Что меня особенно умиляет: в российской печати сейчас появились статьи, авторы которых пытаются доказать, что на самом деле международные стандарты имеют кучу недостатков и переходить на них вообще не надо. У нас, мол, свой путь (как там, у поэта: "умом Россию не понять, аршином общим не измерить..."). Сейчас, мол, мы разработаем новые стандарты, лучше международных, и начнем на них переходить.
Успех же, в конечном счете, упирается в развитие структурных институтов и в культуру. А это приходит только по мере продвижения реформ. Другая проблема успешности реформ – в их политической обусловленности. Как мне заметил в одной из бесед г-н Бальцерович, все знают, что нужно сделать экономически. Но проблема – как это сделать политически при том или ином составе парламента, позиции правительства. Можно по-разному говорить о нашем казахстанском парламенте, тем не менее факт – большинство всех рыночных законов он поддерживал. А насколько прохождение аналогичных законов через российскую Думу было возможно в те же исторические сроки, большой вопрос.
– Последний вопрос. Сейчас в России много говорят об экономическом объединении нескольких стран СНГ по примеру Евросоюза и о введении общей валюты. Что вы думаете по этому поводу?

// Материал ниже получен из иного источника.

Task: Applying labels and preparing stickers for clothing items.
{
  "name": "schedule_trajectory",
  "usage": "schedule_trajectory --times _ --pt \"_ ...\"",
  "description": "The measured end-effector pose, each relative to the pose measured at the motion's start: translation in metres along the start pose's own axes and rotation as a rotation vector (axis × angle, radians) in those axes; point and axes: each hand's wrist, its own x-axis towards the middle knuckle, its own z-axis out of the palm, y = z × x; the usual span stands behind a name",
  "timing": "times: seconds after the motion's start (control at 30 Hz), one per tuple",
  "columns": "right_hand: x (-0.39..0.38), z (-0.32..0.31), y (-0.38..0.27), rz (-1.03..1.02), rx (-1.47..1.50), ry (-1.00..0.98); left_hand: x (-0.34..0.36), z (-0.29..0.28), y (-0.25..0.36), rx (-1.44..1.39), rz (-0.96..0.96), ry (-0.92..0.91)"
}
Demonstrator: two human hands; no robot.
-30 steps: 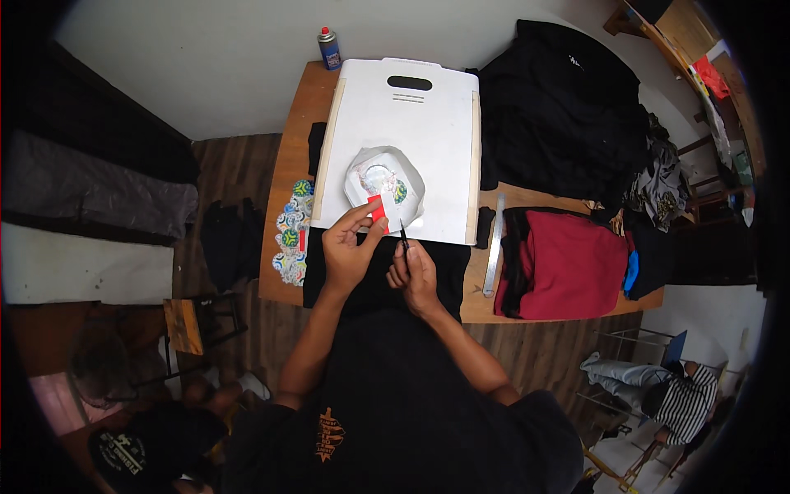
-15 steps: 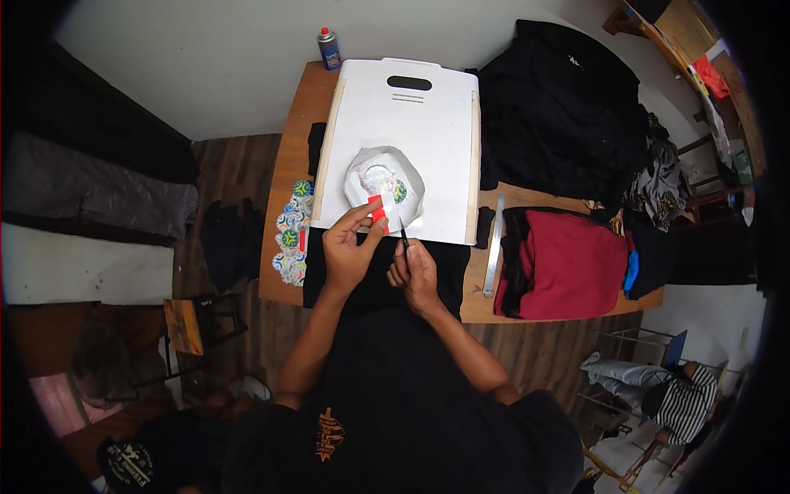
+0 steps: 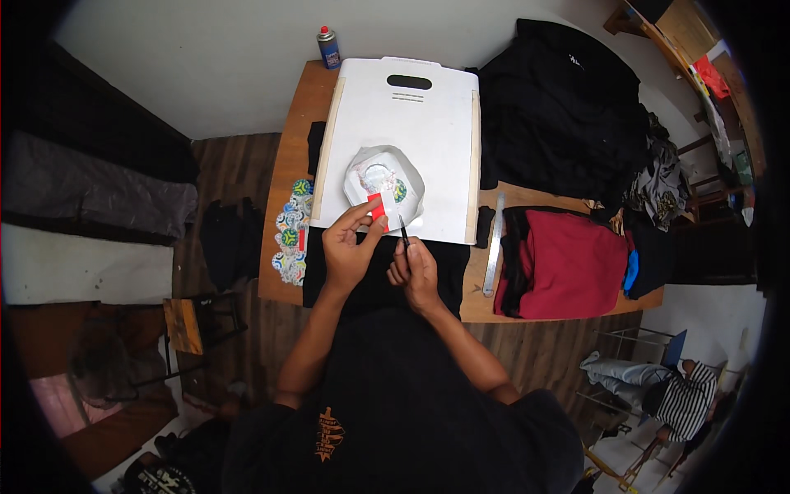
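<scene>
My left hand (image 3: 350, 247) pinches a small red-and-white piece (image 3: 381, 211), flat like a label or sticker, between thumb and fingers. In my right hand (image 3: 416, 276) is a slim black pen-like tool (image 3: 403, 230), its tip up against the piece's right side; its exact kind is too small to make out. Just beyond both hands sits a crumpled white container (image 3: 416, 178) with a many-sided rim, holding scraps and a round green-and-blue sticker (image 3: 400, 190). It stands on a white board (image 3: 444, 132) that has a dark handle slot.
Round patterned stickers (image 3: 290, 221) line the wooden table's left edge (image 3: 280, 165). A spray can (image 3: 328, 48) stands at the back. Right of the board lie a metal ruler (image 3: 494, 247), folded maroon cloth (image 3: 572, 259) and piled black clothing (image 3: 559, 115). Other people are at lower left and lower right.
The red-and-white piece has tilted slightly in my left hand, and the tool tip has shifted a little. At lower left, another person has moved downward in view.
</scene>
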Motion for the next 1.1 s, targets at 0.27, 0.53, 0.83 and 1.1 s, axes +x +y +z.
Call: schedule_trajectory --times 0.27,0.53,0.83,1.1 --pt "0.0 0.001 0.007 -0.004 0.003 0.003 0.0 -0.004 0.001 -0.014 -0.007 -0.016" --pt "-0.001 0.001 0.003 -0.017 0.053 0.013 -0.001 0.0 0.001 -0.003 -0.011 -0.002" --pt "0.0 0.009 0.008 -0.015 0.047 0.023 0.0 -0.009 0.002 -0.014 -0.009 -0.006" --pt "0.0 0.009 0.01 -0.013 0.05 0.025 0.0 -0.009 0.002 -0.029 0.004 -0.011"
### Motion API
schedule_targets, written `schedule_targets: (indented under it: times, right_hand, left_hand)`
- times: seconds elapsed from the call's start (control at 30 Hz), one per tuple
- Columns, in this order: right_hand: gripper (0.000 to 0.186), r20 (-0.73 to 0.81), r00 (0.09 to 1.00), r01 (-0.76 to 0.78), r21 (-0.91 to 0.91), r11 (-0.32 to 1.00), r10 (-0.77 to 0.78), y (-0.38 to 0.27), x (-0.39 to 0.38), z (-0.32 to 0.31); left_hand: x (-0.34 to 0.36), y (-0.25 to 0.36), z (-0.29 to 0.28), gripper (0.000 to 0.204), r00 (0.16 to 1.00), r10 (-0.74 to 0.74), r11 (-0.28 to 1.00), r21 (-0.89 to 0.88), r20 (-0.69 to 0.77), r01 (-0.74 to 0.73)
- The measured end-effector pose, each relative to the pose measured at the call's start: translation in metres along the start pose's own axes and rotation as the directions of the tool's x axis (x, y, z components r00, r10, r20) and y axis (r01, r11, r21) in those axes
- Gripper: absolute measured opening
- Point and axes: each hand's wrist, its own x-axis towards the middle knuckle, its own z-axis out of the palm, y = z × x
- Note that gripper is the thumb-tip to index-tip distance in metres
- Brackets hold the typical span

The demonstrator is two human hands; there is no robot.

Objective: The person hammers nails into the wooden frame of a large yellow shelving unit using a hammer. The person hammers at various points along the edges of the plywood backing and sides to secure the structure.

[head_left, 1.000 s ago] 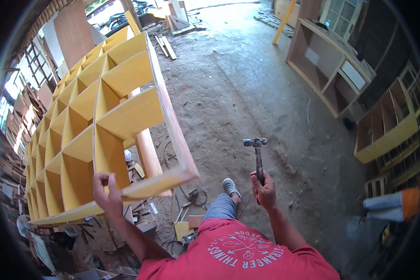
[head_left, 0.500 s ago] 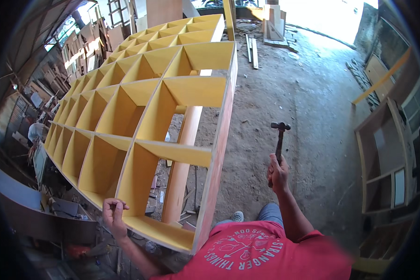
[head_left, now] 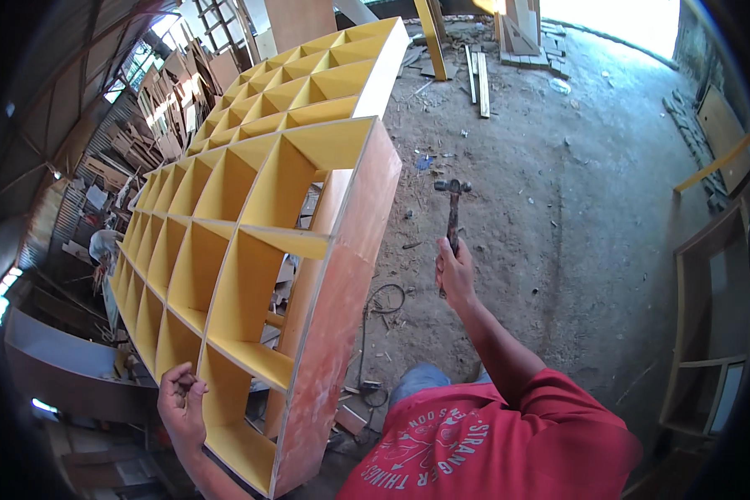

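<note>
In my right hand [head_left: 456, 273] is a ball-peen hammer [head_left: 453, 215], gripped by its dark handle and held upright, head up, over the ground. The hammer stands apart from the large yellow wooden frame [head_left: 333, 287], a curved grid of open compartments with a reddish bare-wood side panel facing me. My left hand [head_left: 183, 408] is raised at the near left edge of this frame, thumb and fingers pinched together. Whatever lies between those fingertips is too small to make out. I cannot tell whether this hand touches the frame.
Behind the near frame stands another yellow grid section [head_left: 379, 71]. A cable [head_left: 365, 333] and wood scraps lie on the dirt floor [head_left: 508, 167] beside the frame. Loose boards [head_left: 482, 83] lie farther off. At the right is a wooden cabinet [head_left: 683, 308]; stacked offcuts [head_left: 133, 137] line the left wall.
The view has shifted, showing more of the frame's side panel. My right hand and the hammer now appear farther left, closer to the frame. My left hand appears lower and stays pinched.
</note>
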Motion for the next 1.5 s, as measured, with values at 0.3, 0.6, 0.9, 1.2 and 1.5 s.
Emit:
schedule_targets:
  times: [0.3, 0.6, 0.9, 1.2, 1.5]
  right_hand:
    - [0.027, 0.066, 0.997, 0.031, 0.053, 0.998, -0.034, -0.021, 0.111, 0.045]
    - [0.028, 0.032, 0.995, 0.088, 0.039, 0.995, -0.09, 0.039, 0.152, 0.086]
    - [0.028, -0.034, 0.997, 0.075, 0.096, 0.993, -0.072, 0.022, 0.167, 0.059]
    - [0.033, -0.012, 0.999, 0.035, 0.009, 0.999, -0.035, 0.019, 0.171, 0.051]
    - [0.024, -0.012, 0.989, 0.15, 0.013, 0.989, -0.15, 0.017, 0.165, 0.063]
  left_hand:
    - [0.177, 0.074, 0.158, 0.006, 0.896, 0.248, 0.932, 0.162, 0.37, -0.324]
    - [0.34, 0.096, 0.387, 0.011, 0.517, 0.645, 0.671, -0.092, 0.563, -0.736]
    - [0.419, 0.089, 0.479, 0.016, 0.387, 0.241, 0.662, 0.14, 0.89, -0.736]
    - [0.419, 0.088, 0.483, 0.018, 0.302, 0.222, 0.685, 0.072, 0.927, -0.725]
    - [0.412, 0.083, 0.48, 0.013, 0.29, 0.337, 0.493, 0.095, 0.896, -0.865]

– Здесь опять-таки есть вопрос общей эволюции. Деклараций и намерений может быть сколько угодно, но надо понимать, что нельзя перепрыгнуть через один, два, пять этапов. Сначала страны, желающие объединяться, должны прийти к унификации тарифов через сближение таможенных и торговых систем. Затем – выровнять макроэкономические параметры. Я предлагаю всем вместе двигаться вперед, взяв за основу модель интеграции Европейского Союза. Мы видим следующие условия интеграции: среднегодовая инфляция в странах-участницах – пять процентов, размер совокупного государственного долга, внешнего и внутреннего – не более пятидесяти процентов ВВП, дефицит бюджета – не более трех процентов ВВП. Достигнув этих параметров, можно будет реально двигаться к валютной интеграции. В любом случае общая валюта – это венец, последний шаг общего процесса интеграции, и нам всем вместе вначале надо сделать все предыдущие шаги.